The collapse of NHS dentistry has left millions of patients unable to get an appointment when they need one. Analysis of patient survey data suggests that last year, 4.75 million people were either told there were no appointments available or the practice wasn’t taking on new patients, when they last tried to book an appointment.

Healthwatch England has reported horror stories of people forced to pull their own teeth out, with 1 in 10 Brits claiming to have attempted their own dental work. Studies show that untreated gum disease has links with increased risk of cardiovascular disease and stroke.

Ruth Milsom, Labour Councillor for Crookes and Crosspool ward and Chair of Sheffield City Council’s Health Scrutiny committee
Ruth Milsom, Labour Councillor for Crookes and Crosspool ward and Chair of Sheffield City Council’s Health Scrutiny committee

Labour’s Ruth Milsom said:

“I have commissioned this survey to gather as much information as possible about people’s real experiences of accessing an NHS dentist.

“We have all seen the horror stories of people extracting their own teeth in desperation. The fact that the largest cause of hospital admissions among 6- to 10-year-olds is tooth decay should be causing panic and urgent remedial action among healthcare leaders, but we’re not seeing that level of urgency.

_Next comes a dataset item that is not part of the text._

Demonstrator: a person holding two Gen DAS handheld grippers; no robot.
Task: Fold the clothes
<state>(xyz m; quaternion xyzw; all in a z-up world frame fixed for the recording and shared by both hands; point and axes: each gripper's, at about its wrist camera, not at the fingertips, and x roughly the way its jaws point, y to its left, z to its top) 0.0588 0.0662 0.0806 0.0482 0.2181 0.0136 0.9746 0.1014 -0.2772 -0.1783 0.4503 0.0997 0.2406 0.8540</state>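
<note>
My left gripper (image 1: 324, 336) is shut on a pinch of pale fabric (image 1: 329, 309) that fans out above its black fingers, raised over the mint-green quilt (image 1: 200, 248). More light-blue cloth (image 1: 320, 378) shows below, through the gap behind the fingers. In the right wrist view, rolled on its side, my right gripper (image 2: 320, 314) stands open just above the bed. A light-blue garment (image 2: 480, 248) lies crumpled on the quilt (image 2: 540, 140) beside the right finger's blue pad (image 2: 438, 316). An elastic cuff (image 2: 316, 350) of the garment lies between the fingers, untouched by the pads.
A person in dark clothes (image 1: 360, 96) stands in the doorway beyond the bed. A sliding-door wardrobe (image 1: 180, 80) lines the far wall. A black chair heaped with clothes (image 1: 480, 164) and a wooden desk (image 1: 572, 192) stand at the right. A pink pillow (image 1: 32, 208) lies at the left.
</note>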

“This rot comes from the top. Without the right action at Government level, no local health services will be able to take all the action we need. I hope this survey data will show the Government exactly what changes we need to improve NHS Dentistry here in Sheffield.”

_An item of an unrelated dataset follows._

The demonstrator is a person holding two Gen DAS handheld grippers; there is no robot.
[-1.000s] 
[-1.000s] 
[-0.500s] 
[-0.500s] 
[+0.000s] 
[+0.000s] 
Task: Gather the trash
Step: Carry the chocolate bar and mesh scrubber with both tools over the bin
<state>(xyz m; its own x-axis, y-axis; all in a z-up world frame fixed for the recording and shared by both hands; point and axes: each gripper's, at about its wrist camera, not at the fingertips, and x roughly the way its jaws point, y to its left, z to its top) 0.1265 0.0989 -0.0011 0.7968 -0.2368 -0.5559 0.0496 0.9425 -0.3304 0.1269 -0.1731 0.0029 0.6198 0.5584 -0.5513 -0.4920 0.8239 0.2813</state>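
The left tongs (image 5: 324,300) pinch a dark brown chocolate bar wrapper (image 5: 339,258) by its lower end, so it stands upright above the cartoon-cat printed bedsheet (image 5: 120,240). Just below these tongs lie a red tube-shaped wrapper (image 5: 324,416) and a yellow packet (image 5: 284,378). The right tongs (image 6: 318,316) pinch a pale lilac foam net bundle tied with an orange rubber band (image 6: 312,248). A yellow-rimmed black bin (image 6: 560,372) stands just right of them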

The survey can be found here:

The British Dental Association have reported that tooth decay remains the most common reason for hospital admissions in children aged between 6 and 10 years – and that rates for children and young people living in the most deprived communities are nearly 3.5 times that of those living in the most affluent.

Vast parts of England are now ‘dental deserts’, where no dentists are available. In the South West, 99% of dentists have shut their doors to new adult patients, with just 4 practices welcoming new patients across the entire region. The government has launched a pilot in Cornwall where NHS dentistry will only be offered to children and the most vulnerable.

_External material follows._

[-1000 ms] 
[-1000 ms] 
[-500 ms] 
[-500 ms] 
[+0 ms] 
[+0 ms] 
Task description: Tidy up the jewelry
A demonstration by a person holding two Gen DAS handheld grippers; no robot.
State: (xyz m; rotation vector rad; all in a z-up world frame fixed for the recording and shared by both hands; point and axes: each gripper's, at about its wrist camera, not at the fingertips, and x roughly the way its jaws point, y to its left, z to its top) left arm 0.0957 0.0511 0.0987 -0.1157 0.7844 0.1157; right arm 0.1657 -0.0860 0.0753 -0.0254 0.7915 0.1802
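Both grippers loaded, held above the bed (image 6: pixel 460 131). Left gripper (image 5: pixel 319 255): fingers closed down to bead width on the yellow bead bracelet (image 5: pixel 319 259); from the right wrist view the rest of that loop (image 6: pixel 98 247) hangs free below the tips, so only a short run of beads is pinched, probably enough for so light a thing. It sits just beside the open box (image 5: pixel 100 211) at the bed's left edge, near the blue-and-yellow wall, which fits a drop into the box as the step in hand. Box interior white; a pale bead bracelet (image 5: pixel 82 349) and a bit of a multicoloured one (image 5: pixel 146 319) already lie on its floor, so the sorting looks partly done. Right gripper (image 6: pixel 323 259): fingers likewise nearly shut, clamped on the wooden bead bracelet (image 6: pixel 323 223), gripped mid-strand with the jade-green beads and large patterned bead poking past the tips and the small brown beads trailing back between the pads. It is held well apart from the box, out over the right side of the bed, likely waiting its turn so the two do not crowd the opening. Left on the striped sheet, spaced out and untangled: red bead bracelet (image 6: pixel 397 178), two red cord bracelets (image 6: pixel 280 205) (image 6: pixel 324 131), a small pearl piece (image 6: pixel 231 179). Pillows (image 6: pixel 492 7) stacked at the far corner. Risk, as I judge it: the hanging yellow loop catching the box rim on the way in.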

Councillor Milsom continued:

“The lack of access to routine dental services is a tangible effect of sustained austerity. The Government should have been investing in dentistry—and many other aspects of the NHS—every year since 2010.

“Instead, services across the healthcare system are breaking down, and people’s long-term health prospects put at risk.”

Nationally, Labour will introduce a dentistry rescue plan so that patients can get an NHS dentist again, as new analysis reveals the overwhelming majority of practices have shut their doors to new patients. Of the 489 dental surgeries that have provided a recent update in Yorkshire and the Humber, 415 are not accepting new adult patients.

Labour is promising to take immediate action to provide care for those in most urgent need, and long-term reform to restore NHS dentistry to all who need it. The party’s plans include:

  • Funding NHS dental practices to provide 700,000 more urgent appointments, for patients in need of things like fillings and root canal.
  • Incentives for new dentists to work in areas with the greatest need, to tackle the emergence of ‘dental deserts’ where no NHS dentists are taking on new patients.
  • Supervised toothbrushing in schools for 3-5 year olds, targeted at the areas with highest childhood tooth decay
  • Reform the dental contract to rebuild the service in the long-run, so NHS dentistry is there for all who need it

The plans will cost £111 million a year in total and be funded by abolishing the non-dom tax status, which allows people who live and work in Britain to pay their taxes overseas.

Wes Streeting, Shadow Health and Social Care Secretary said:

“The Conservatives have left NHS dentistry to wither on the vine, and now the service is barely worthy of the name. Patients in Sheffield are told to go without or do it themselves, with DIY dentistry now shockingly common in Tory Britain.

“The slow death of dentistry is the Ghost of Christmas Future for the NHS, if the Conservatives are given a fifth term: those who can afford it going private and those who can’t left with a poor service for poor people.

“Labour has a fully-costed plan to rescue NHS dentistry by gripping the immediate crisis and reforming the service in the long-term. We will provide 700,000 urgent appointments and recruit new dentists to the areas most in need, paid for by abolishing the non-dom tax status.”